What is expected — Copy exactly the lines from the start of the data below through the one that carries "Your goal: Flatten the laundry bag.", and only those.

Dataset records —

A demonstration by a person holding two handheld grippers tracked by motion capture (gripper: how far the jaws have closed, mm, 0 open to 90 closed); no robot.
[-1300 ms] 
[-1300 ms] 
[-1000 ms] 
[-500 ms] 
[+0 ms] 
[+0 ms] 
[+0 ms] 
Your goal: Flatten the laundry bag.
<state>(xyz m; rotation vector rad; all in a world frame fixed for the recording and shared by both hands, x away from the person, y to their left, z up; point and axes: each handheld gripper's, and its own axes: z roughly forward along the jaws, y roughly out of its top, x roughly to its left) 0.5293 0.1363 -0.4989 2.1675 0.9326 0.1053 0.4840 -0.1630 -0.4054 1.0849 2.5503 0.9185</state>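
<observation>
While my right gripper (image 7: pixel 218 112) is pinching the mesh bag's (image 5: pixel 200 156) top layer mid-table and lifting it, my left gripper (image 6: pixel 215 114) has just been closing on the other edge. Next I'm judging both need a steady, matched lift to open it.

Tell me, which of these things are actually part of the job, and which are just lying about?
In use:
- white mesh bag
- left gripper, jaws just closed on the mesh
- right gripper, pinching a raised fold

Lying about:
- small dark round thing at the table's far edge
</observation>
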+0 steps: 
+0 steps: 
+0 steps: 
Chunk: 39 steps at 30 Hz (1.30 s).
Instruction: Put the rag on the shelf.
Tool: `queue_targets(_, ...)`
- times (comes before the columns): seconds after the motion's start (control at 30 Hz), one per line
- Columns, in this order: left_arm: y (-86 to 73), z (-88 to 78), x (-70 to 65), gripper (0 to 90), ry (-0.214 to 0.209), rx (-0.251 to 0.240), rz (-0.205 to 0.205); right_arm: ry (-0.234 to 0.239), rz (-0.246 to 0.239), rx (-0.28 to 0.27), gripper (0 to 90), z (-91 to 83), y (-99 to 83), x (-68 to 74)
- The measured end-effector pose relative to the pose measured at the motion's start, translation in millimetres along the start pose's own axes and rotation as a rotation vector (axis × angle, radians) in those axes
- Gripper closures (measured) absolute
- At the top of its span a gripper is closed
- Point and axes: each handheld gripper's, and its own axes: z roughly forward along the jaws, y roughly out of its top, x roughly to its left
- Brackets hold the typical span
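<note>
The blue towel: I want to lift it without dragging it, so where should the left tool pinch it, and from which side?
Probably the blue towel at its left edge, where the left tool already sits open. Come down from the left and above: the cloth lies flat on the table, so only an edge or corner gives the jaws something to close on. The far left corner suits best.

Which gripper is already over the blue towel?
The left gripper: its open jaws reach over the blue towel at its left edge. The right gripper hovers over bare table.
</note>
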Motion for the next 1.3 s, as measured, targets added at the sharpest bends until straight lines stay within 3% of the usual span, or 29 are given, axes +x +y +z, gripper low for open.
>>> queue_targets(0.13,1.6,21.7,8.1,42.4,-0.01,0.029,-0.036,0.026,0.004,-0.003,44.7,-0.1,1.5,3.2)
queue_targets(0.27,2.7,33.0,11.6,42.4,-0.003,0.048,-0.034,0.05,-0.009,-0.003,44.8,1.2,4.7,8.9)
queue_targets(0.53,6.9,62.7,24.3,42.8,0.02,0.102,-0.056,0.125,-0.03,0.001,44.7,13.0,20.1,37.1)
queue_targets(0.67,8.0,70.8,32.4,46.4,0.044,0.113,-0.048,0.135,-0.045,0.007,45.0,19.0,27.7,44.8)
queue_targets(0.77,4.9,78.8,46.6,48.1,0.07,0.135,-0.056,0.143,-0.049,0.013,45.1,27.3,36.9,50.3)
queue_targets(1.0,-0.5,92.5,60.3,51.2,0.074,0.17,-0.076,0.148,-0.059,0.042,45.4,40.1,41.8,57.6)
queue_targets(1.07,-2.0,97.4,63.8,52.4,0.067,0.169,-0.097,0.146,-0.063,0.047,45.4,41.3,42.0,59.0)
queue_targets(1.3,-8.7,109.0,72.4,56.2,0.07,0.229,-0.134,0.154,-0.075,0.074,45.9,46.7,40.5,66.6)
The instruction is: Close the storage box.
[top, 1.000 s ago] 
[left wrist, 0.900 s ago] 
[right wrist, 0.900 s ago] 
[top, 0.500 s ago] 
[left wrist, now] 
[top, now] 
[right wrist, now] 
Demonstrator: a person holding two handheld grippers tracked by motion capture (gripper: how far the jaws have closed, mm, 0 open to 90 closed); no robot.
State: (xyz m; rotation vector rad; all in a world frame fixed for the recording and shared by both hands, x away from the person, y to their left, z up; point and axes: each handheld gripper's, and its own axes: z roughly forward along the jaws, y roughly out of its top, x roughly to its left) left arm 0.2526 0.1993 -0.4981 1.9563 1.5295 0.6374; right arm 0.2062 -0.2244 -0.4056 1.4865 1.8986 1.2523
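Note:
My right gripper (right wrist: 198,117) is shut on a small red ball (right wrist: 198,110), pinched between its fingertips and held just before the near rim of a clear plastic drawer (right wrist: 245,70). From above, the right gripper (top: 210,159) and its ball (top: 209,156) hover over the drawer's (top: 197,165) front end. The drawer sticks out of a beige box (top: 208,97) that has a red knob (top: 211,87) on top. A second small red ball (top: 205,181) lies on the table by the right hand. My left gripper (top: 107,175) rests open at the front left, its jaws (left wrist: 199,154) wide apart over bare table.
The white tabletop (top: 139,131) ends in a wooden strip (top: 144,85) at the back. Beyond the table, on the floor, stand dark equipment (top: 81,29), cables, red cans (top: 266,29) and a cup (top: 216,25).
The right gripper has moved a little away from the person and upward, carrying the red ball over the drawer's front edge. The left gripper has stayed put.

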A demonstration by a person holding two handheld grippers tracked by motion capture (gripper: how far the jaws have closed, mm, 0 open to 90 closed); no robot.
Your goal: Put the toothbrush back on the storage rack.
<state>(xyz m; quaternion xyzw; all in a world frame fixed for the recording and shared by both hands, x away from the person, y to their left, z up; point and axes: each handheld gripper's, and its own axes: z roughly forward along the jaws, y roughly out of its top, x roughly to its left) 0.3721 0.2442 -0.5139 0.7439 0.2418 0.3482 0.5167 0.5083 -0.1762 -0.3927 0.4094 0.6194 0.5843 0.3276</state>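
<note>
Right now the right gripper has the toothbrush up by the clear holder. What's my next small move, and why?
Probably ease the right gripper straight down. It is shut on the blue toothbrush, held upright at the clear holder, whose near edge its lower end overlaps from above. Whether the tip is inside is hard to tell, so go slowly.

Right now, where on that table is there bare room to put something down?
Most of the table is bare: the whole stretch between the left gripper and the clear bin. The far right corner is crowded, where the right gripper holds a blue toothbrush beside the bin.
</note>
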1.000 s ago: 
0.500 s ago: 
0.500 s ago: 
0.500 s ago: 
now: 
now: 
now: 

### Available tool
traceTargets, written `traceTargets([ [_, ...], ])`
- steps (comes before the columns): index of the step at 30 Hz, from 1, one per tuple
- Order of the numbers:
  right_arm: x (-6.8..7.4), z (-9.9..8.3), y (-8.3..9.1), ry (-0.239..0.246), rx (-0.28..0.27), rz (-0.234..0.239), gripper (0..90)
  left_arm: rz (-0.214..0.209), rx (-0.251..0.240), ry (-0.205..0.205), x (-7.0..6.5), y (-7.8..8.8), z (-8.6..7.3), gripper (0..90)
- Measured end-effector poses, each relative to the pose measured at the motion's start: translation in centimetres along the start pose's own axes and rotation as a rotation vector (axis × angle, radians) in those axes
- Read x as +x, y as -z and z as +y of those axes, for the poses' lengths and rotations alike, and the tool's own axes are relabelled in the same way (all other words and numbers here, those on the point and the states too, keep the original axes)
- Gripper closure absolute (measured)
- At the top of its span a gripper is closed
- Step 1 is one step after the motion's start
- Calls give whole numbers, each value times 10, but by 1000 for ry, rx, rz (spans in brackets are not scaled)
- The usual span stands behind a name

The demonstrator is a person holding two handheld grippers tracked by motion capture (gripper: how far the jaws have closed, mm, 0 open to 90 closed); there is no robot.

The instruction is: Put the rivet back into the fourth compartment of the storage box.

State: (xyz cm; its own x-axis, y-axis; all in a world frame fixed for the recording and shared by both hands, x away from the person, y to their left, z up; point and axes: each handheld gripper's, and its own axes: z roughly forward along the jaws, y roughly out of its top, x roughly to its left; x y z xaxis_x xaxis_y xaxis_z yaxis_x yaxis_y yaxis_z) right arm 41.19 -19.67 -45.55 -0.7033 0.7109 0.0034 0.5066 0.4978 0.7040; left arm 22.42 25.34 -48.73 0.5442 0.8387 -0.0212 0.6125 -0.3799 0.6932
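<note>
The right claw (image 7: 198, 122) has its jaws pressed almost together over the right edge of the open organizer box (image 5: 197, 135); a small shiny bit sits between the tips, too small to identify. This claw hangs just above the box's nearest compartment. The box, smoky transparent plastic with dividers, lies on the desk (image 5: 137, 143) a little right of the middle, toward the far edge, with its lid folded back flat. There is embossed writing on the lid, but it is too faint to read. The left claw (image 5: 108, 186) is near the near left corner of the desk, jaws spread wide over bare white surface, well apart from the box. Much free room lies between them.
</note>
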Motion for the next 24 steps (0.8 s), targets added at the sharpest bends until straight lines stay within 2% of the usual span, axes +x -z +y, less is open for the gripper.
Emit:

Response to this exercise —
A demonstration by a person holding two handheld grippers tracked by motion capture (gripper: how far the jaws have closed, mm, 0 open to 90 closed); no robot.
[-1300 ms] 
[-1300 ms] 
[-1000 ms] 
[-500 ms] 
[+0 ms] 
[+0 ms] 
[+0 ms] 
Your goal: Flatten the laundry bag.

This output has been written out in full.